• _Brief_
Count every line below that holds "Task". The answer is the number alone.

Saved data entries
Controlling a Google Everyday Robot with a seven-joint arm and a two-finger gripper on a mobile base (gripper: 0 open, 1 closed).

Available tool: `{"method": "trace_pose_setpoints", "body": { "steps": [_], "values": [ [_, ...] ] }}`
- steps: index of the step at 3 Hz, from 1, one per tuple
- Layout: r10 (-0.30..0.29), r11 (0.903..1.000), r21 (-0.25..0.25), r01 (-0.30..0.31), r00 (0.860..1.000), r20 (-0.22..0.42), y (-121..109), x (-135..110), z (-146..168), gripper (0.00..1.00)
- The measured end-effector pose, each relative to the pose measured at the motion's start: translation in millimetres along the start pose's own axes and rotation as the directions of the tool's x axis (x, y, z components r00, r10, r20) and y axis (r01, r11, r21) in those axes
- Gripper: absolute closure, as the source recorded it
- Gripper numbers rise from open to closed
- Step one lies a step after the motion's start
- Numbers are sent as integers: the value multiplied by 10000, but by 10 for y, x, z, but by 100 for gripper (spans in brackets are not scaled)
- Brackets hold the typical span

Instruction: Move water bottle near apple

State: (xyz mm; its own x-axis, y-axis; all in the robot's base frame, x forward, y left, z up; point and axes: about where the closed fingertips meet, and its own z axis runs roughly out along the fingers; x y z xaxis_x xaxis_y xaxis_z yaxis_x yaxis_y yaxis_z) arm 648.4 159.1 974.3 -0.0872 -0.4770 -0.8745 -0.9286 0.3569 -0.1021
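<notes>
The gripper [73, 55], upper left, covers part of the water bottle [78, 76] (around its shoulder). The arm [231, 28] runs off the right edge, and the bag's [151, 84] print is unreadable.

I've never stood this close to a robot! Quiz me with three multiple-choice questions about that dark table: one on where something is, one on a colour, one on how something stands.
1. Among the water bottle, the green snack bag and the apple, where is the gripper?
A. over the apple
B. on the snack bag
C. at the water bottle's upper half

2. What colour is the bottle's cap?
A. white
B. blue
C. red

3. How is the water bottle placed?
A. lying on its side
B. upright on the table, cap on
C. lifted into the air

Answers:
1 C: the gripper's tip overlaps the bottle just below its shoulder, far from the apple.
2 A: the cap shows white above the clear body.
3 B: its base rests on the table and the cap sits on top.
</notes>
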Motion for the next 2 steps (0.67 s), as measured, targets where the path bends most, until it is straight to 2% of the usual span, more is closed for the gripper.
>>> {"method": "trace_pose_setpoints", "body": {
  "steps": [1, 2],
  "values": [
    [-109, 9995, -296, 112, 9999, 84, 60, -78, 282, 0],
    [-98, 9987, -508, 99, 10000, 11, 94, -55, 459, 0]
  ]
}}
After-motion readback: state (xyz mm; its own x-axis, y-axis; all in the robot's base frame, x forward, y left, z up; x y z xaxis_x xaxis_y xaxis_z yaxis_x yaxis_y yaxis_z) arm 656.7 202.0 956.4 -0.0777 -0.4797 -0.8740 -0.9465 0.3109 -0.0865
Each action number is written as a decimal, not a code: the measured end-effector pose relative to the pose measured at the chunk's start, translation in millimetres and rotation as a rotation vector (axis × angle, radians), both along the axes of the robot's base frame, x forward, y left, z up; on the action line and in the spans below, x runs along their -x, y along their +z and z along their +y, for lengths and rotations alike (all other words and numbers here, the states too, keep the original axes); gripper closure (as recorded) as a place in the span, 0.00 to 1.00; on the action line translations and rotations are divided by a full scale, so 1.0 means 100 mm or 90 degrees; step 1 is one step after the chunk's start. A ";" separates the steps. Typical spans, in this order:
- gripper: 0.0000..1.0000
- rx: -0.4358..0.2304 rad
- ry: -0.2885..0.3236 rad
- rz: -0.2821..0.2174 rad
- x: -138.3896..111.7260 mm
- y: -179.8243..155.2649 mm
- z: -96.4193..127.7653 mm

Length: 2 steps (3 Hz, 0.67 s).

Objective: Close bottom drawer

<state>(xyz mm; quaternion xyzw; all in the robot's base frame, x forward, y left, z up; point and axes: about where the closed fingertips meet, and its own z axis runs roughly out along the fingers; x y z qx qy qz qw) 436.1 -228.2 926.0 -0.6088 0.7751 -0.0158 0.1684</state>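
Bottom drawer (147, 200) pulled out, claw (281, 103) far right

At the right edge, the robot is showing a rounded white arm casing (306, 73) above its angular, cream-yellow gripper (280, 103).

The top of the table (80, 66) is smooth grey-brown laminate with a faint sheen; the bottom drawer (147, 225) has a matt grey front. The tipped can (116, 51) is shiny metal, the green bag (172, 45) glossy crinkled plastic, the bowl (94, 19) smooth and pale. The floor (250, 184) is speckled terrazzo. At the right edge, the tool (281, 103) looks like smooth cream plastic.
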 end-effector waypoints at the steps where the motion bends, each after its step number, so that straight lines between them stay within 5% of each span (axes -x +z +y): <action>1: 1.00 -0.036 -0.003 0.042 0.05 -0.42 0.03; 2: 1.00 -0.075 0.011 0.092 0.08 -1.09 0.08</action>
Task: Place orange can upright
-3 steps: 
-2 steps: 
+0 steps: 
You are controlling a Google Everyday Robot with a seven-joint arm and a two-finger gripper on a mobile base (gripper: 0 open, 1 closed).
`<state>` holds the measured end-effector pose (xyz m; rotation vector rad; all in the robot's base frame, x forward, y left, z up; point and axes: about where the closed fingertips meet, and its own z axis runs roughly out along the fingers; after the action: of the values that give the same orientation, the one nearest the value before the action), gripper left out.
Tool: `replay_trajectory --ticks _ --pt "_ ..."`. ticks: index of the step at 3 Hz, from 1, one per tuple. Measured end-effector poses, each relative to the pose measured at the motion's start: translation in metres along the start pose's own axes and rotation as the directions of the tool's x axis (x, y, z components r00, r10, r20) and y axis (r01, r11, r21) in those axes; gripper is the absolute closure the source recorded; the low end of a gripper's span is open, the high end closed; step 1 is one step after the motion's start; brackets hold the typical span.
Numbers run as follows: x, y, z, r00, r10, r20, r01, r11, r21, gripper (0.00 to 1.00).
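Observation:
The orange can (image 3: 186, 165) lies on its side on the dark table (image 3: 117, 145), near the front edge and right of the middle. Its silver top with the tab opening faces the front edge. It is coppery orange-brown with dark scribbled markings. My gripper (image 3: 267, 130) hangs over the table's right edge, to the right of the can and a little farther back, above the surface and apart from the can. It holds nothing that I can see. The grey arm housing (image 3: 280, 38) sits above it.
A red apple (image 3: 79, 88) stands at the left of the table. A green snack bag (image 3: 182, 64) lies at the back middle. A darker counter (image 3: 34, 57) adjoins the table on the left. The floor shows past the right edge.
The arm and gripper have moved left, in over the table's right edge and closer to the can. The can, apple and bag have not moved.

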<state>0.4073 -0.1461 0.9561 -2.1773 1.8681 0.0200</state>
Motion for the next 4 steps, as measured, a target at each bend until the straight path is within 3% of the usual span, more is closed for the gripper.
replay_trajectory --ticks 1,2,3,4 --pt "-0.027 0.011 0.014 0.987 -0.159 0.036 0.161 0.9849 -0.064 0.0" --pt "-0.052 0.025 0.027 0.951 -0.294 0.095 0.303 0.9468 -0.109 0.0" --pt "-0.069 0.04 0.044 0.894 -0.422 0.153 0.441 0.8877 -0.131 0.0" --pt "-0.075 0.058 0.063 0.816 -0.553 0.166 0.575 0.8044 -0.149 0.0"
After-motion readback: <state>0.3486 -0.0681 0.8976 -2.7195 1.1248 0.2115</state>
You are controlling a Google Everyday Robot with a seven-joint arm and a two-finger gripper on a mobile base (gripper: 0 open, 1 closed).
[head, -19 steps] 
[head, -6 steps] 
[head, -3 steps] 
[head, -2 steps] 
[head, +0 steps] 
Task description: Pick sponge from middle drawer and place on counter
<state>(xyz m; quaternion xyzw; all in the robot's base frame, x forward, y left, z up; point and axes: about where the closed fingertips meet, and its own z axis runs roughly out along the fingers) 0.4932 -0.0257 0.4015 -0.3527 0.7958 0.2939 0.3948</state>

• _Exercise answer_
2